W3Schools
- Website type: Web development portal
- Available in: Multiple languages
- Owner: Refsnes Data AS
- Creator: Refsnes Data AS
- Website: www.w3schools.com
- Commercial: Yes
- Registration: Required for forum
- Launched: 1998; 28 years ago
- Current status: Active

= W3Schools =

Web development information website

W3Schools is a freemium educational website for learning Computer programming online. Initially released in 1998, it derives its name from the World Wide Web but is not affiliated with the W3 Consortium. The domain name for the website was registered on March 21, 2000.

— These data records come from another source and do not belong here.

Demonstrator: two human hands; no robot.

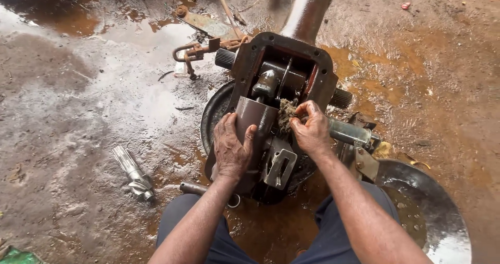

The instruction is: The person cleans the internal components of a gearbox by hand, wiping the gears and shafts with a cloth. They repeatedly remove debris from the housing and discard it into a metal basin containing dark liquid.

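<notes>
Two hands work at the open gearbox housing on the wet floor: left hand clasps a metal cylinder, right hand pinches a rag wad. Best wipe with steady pressure.

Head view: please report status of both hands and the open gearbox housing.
Left hand grips brown metal cylinder. Right hand pinches dirty rag wad inside open oily gearbox housing. Splined steel shaft lies apart on wet ground.

— What can't we see?
— The metal pan runs off the bottom edge. The long pipe is cut off up top.
— And under the left hand?
— Part of the grey cylinder is hidden.
</notes>
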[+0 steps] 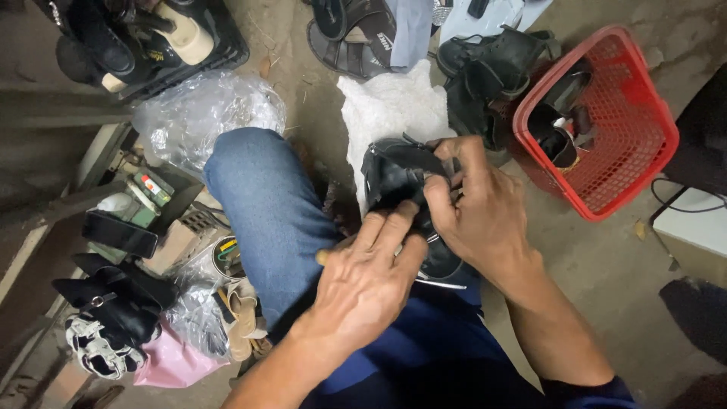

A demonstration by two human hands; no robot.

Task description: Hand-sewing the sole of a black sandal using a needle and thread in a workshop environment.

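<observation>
Gripped between right hand (481, 216) (nearer, pinching a strap at twelve o'clock) and left hand (363, 284) pressing: black sandal (397, 182), long axis twelve-to-six.

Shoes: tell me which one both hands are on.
The black sandal on the knee, gripped by left hand and right hand; the other shoes lie untouched around.
</observation>
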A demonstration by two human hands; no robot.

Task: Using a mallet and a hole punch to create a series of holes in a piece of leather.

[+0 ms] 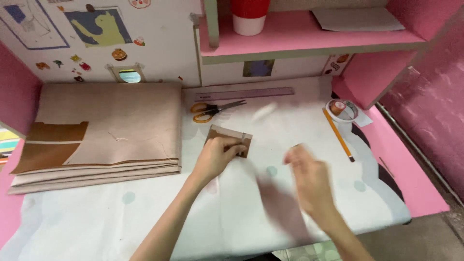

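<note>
Pink desk (425, 193), pink shelf (309, 46), stickered white wall (159, 43)

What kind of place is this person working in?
Probably a home craft or sewing desk. Folded beige fabric, orange-handled scissors, a ruler and a pencil lie around, while the left hand holds a small brown fabric piece. The pink shelves and stickered wall suggest a bedroom.

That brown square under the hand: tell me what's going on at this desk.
A person works at a pink desk covered by a white mat. The left hand presses a small brown fabric piece flat on the mat. The right hand is blurred in motion just to its right, holding nothing that can be made out. Folded beige fabric lies to the left; orange-handled scissors, a ruler, a pencil and a tape roll lie beyond.
</note>
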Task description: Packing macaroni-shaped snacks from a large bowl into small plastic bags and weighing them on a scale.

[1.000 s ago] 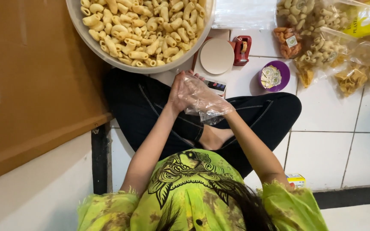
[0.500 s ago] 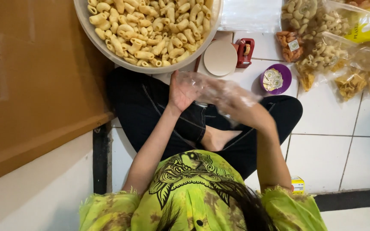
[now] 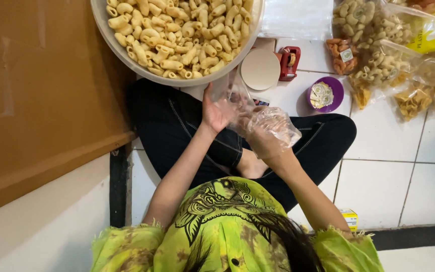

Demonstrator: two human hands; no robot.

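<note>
I sit cross-legged on the tiled floor. My left hand grips the edge of a clear plastic bag just below the rim of a big grey bowl heaped with pale tube-shaped crackers. My right hand is wrapped in thin clear plastic like a glove and touches the same bag from the right. Both hands hover over my dark trousers.
A small white weighing scale, a red tape dispenser and a purple cup of paper labels lie beyond my hands. Filled snack bags crowd the top right. A brown board runs along the left.
My right hand swung out to the right, then drew back toward my body, plastic bunched over it. My left hand stayed put holding the bag, which now stands more upright.
</note>
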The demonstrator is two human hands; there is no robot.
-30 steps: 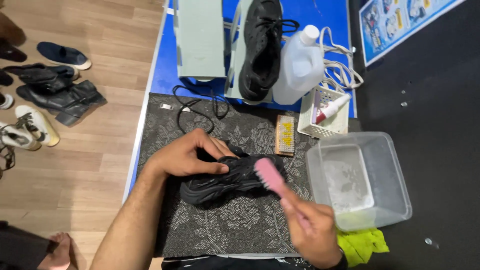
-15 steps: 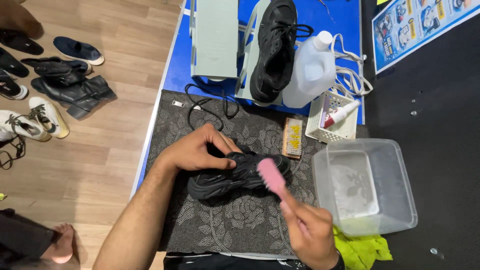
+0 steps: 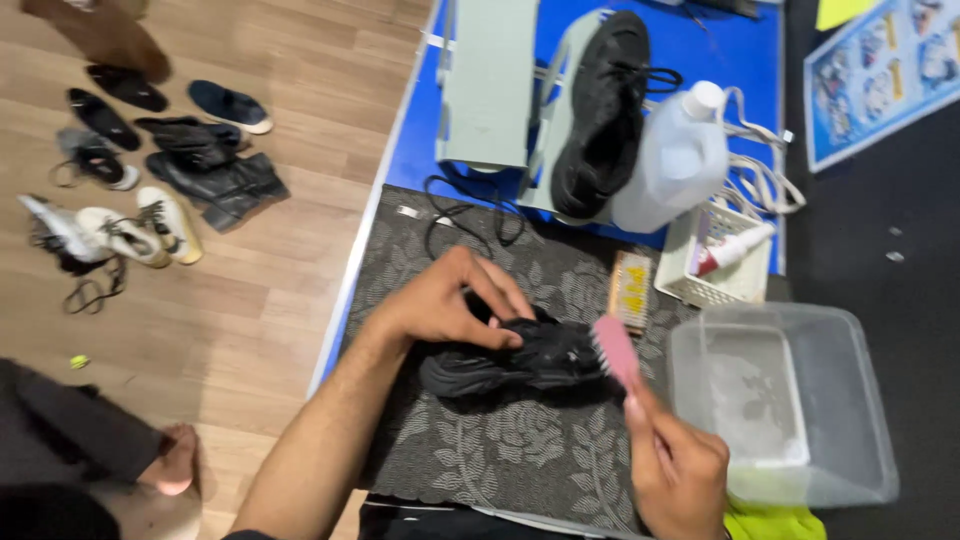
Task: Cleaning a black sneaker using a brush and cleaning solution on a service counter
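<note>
- The left hand (image 3: pixel 440 300) is pressing down on a black shoe (image 3: pixel 520 360), its fingers (image 3: pixel 495 290) curling over the upper and into the opening while the thumb is lying along the near side.
- The black shoe is lying on its side near the middle of a grey leaf-patterned mat (image 3: pixel 480 450), toe pointing to the person's right.
- The right hand (image 3: pixel 680 475) is closing around the handle of a pink brush (image 3: pixel 615 350); the fingers (image 3: pixel 650 425) are wrapping the handle tightly, with one fingertip extending up the shaft.
- The head of the pink brush is touching the toe end of the shoe.
- A clear plastic tub (image 3: pixel 860 410) is sitting just right of the mat, holding a shallow layer of cloudy liquid.
- A yellow-green cloth (image 3: pixel 775 522) is showing under the tub's near edge.
- A wooden brush with yellow bristles (image 3: pixel 632 290) is lying on the mat beyond the shoe.
- A white basket (image 3: pixel 715 270) is holding a small white bottle with a red band (image 3: pixel 730 250).
- A white jug (image 3: pixel 675 160) is standing beside a second black shoe (image 3: pixel 600 115), which is resting on a pale green stand (image 3: pixel 490 85).
- A black lace (image 3: pixel 470 210) is trailing across the far edge of the mat.
- Several pairs of shoes (image 3: pixel 150 180) are lying on the wooden floor (image 3: pixel 250 320) to the left.
- Another person's bare foot (image 3: pixel 175 462) is showing at the lower left.
</note>
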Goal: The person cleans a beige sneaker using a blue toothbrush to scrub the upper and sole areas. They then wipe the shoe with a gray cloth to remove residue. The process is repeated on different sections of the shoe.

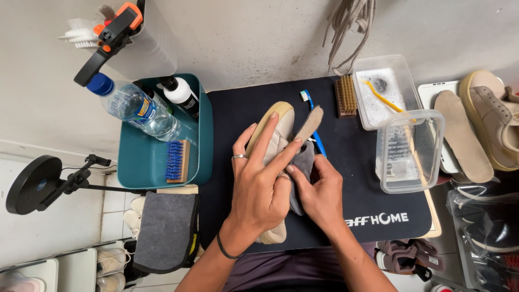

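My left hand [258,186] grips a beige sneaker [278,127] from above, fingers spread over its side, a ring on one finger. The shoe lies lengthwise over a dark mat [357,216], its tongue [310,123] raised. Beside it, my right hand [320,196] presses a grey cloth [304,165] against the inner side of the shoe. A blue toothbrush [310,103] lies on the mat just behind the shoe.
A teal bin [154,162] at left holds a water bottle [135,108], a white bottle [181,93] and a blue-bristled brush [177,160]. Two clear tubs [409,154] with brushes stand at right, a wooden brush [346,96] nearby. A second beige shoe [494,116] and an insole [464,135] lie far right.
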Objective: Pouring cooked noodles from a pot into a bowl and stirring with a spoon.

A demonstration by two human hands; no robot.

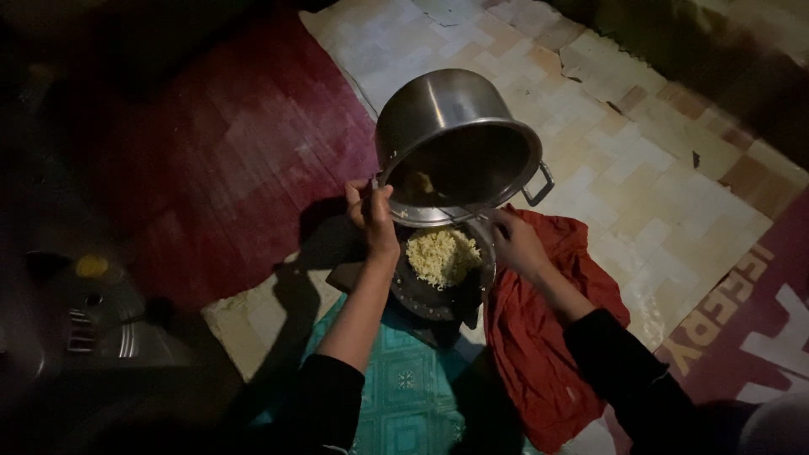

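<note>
A steel pot point(438, 114) is tipped steeply toward me, its open mouth facing down over a dark round plate point(421, 295). A pile of pale yellow noodles point(442, 255) lies on the plate, and a little food still clings inside the pot. My left hand point(371, 215) grips the pot's left handle at the rim. My right hand point(516, 243) is at the pot's lower rim, its fingers closed there; the exact hold is hidden. A side handle point(539, 187) sticks out on the pot's right.
A red cloth point(539, 337) lies under my right forearm. Teal patterned fabric point(404, 388) covers my lap. The floor has pale tile-pattern vinyl point(632, 160) and a dark red mat point(244, 160). A dim metal appliance point(93, 312) sits at left.
</note>
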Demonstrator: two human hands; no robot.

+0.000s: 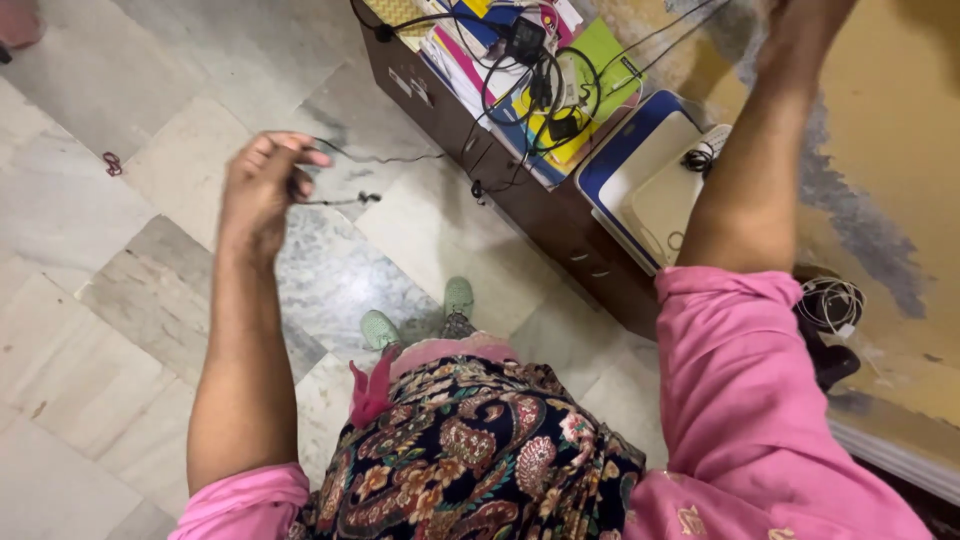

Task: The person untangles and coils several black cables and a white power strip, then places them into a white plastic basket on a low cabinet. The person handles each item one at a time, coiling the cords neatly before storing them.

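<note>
Fingers of the left hand pinch a thin black cable above the marble floor; the cable runs right from that hand toward the tangle of black cords and chargers lying on colourful books atop the dark wooden counter. The right hand is raised by the yellow wall and cut off at the frame's top, so whether it grips anything cannot be told; a white tablet-like device on a blue tray lies just beside that forearm, and green shoes stand on the floor below.
</note>
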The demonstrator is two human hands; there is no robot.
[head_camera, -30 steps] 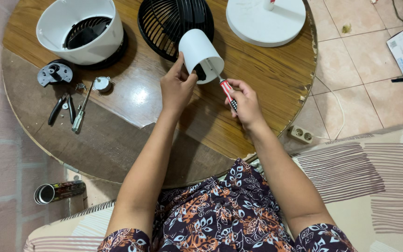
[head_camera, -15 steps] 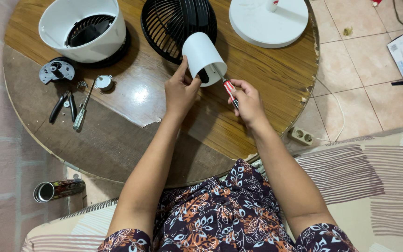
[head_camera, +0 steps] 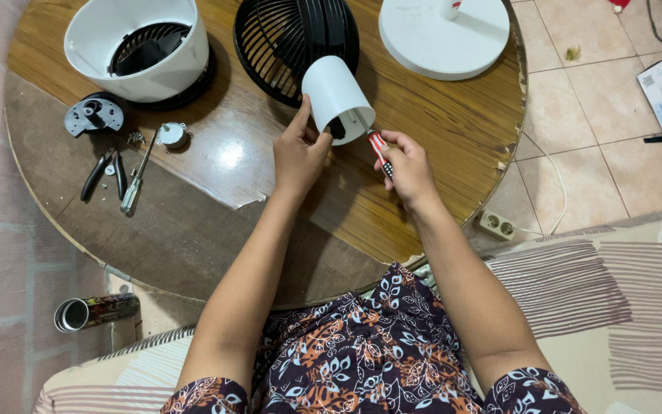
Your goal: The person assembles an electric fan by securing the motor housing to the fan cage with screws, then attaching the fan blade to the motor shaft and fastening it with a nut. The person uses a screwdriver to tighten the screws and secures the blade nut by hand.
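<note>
Head view is showing the left hand [head_camera: 297, 153] gripping a white cylindrical cover [head_camera: 336, 96] above the round wooden table [head_camera: 438, 115], tilted, just before a black fan grille [head_camera: 294, 42]. Right hand [head_camera: 408, 170] is pinching a red-handled screwdriver [head_camera: 378, 150], its tip apparently reaching inside the cover's open end.

A home: tiled floor [head_camera: 576, 107] and power strip [head_camera: 495, 223] right of the hands, striped sofa [head_camera: 614, 291] below them.
</note>
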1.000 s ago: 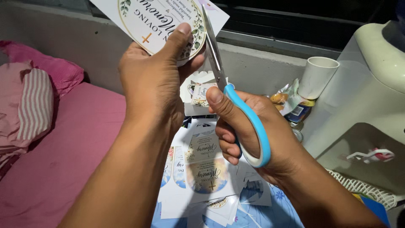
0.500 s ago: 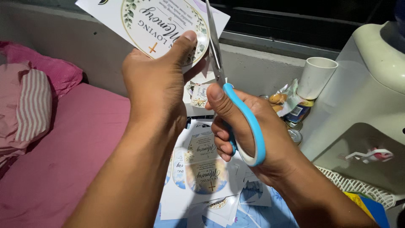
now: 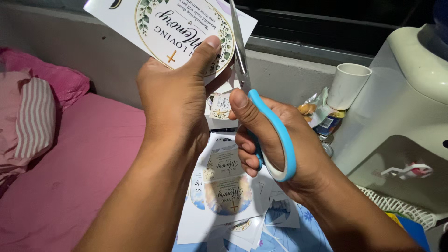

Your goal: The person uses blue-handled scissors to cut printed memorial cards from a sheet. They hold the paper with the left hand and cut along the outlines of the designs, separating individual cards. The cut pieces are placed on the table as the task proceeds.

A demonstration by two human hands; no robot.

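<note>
Left hand [image 3: 175, 100]: pinches a white printed paper sheet with a leaf-wreathed round design [image 3: 172, 25], thumb on its face. Right hand [image 3: 275, 140]: grips blue-handled steel scissors [image 3: 261, 116], blades upright at the sheet's right edge. Beneath: loose printed paper cut-outs [image 3: 228, 191] on a pink bed [image 3: 70, 172]; white paper cup [image 3: 347, 84] at right.

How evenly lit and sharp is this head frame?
Head view: unevenly lit, bright on the printed sheet and both hands, left hand and right hand; arms shadow the cut papers; window nearly black; scissors sharp.
</note>
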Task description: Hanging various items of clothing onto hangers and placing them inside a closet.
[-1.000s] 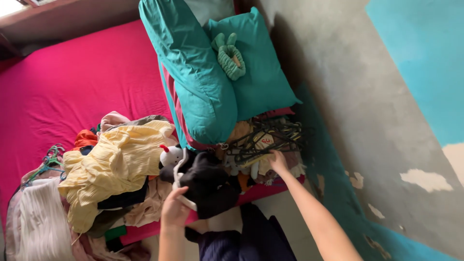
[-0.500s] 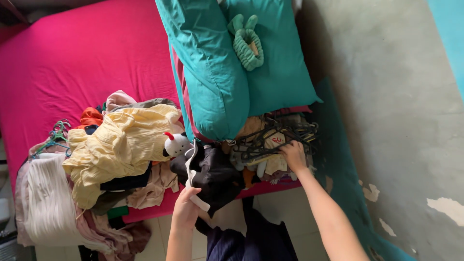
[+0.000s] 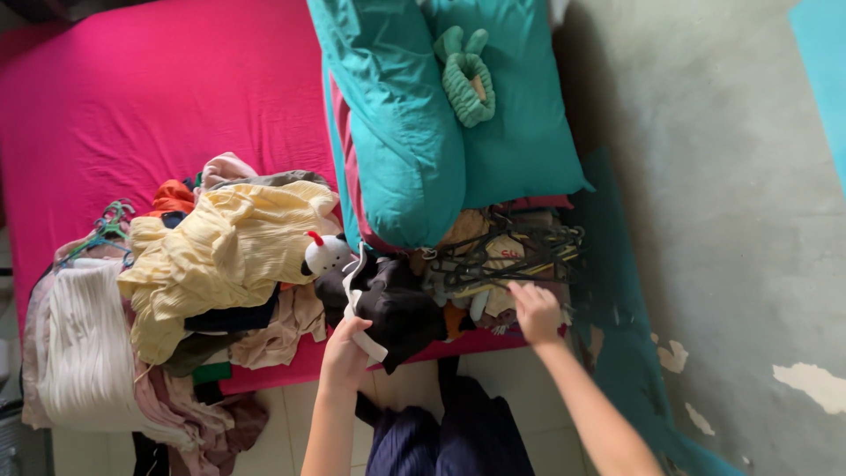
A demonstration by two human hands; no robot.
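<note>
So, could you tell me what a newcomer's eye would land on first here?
Probably the bright pink bed sheet, with a heap of clothes at its near edge and two teal pillows beside it. The left hand grips a black garment; the right hand is at a tangle of dark hangers.

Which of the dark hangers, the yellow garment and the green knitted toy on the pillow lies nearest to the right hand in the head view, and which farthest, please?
From the right hand:
1. Dark hangers, just above it at the bed's edge.
2. Yellow garment, on the clothes pile to the left.
3. Green knitted toy, up on the teal pillow, somewhat farther than the garment.
</note>
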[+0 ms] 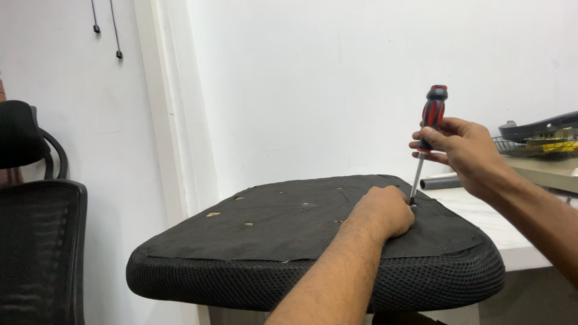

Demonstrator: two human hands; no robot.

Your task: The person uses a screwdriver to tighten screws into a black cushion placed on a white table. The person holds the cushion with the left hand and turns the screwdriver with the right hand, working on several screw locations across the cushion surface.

W3Schools offers courses covering many aspects of web development. W3Schools also publishes free HTML templates. It is run by Refsnes Data in Norway. It has an online text editor called Tryit Editor, and readers can edit examples and run the code in a test environment. The website also offers free hosting for small static websites.

== Functions ==
On the site, source code examples with explanations are shown free of charge in English, most of which can also be edited and executed interactively in a live editor. Other important code elements are hidden so that the user can focus on the code shown (developer sandbox). The tutorials are divided into individual chapters on the development languages. In addition to the basics, application-related implementation options and examples, and individual elements of the programming language (so-called "references"), are documented. In addition, there is a YouTube channel explaining topics in web development, and an Internet forum. Technologies such as HTML, CSS, JavaScript, JSON, C, C++, C#, Java, PHP, React, AngularJS, SQL, Python, Django, Bootstrap, Node.js, jQuery, XQuery, Ajax, and XML are all supported.